When the U.S. first took Abdulmalik into custody in 2007, the Department of Defense said he exemplified the "genuine threat that the United States and other countries face throughout the world in the war on terrorism. Due to the significant threat this terror suspect represents, he has been transferred to Guantanamo."

The Pentagon has said that Abdulmalik acknowledged involvement in the November 2002 attack on the Israeli-owned Paradise Hotel near Mombasa, Kenya, in which 13 people died, as well as an unsuccessful attempt to shoot down an Israeli airliner in 2002.

The Pentagon has previously identified him as Abdul Malik.

Abdulmalik's family wants a Kenyan court to declare his arrest, expulsion from Kenya and his detention at Guantanamo Bay as illegal and unconstitutional.

They are also seeking an order to force the Kenyan government to use all diplomatic channels with the U.S government to immediately release Abdulmalik from U.S. custody and organize his repatriation.

Crider said that Abdulmalik, while in Kenyan custody, was beaten and threatened with castration and rape and "was forced to confess to all sorts of crimes the Americans were looking for at the time." Crider said she believes he was transferred to U.S. custody because no Kenyan court would accept Abdulmalik's forced confessions.

"Then he got to Gitmo, and aside from the initial period of isolation, sleep deprivation, and intensive interrogation, he has pretty much been rotting, largely forgotten," Crider said.

Kenyan police have said they are not sure Abdulmalik is a Kenyan citizen because his fingerprints are not found in a national database. The anti-terror police unit also has claimed that Abdulmalik was released within 14 days _ within the confines of the law _ after his 2007 arrest and it says that he was not handed over to U.S officials.

In its lawsuit, Abdulmalik's family asks the court to force the Kenyan government to declare him a citizen and issue him a passport. Lawyer Mbugua Mureithi said the family has evidence that proves he is Kenyan.

"We are very optimistic about winning. We have done our legal research, which is backed by decisions made in other commonwealth jurisdictions," Mureithi said.

In November 2007, a Kenyan court ruled that it had no jurisdiction in Abdulmalik's case, but said Abdulmalik's rights had been infringed and suggested Kenyan law be changed to ensure the rights of such suspects. Relatives had filed a case demanding Malik be produced in court in Kenya to determine whether he was lawfully detained.
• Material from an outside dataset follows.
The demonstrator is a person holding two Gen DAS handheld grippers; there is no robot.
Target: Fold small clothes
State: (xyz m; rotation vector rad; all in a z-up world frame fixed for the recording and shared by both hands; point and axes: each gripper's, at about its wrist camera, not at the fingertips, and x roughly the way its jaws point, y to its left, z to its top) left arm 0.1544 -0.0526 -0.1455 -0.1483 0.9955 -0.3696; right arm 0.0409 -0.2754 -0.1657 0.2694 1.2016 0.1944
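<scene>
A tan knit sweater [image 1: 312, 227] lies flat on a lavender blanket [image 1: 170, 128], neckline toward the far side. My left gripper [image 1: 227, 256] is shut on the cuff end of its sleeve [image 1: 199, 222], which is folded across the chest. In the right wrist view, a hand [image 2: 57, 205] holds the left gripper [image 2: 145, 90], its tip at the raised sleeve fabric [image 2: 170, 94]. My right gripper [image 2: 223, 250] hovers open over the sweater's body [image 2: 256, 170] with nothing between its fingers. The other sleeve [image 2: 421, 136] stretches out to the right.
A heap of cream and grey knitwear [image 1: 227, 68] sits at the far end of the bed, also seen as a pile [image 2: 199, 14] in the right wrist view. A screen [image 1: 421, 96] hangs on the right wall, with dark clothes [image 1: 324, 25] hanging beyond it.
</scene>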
Darin Thompson, a U.S. attorney representing Abdulmalik in the United States, said he is not involved in the Kenyan lawsuit but that Abdulmalik's family has a strong case.

"If citizens don't take steps to call government to account when they violate their own rules, it does two things. One, it causes people not only in that country but around the world to lose confidence in that government," Thomspon said. "Second, it emboldens law breakers within governments to continue breaking laws."

Thompson said U.S. government conduct is not at issue in the Kenyan suit, but that the U.S. needs to make sure its pursuit of suspects in the war on terror doesn't encourage other governments to break their own laws.

Abdulmalik's sister, Miriam Mohamed, appealed to President Barack Obama to shut down the Guantanamo detention facility and free her brother.

"I am appealing to Obama, not because he is partly Kenyan, but to his humanity, to help my brother, who is suffering," she said, adding that her brother's freedom is more important than compensation.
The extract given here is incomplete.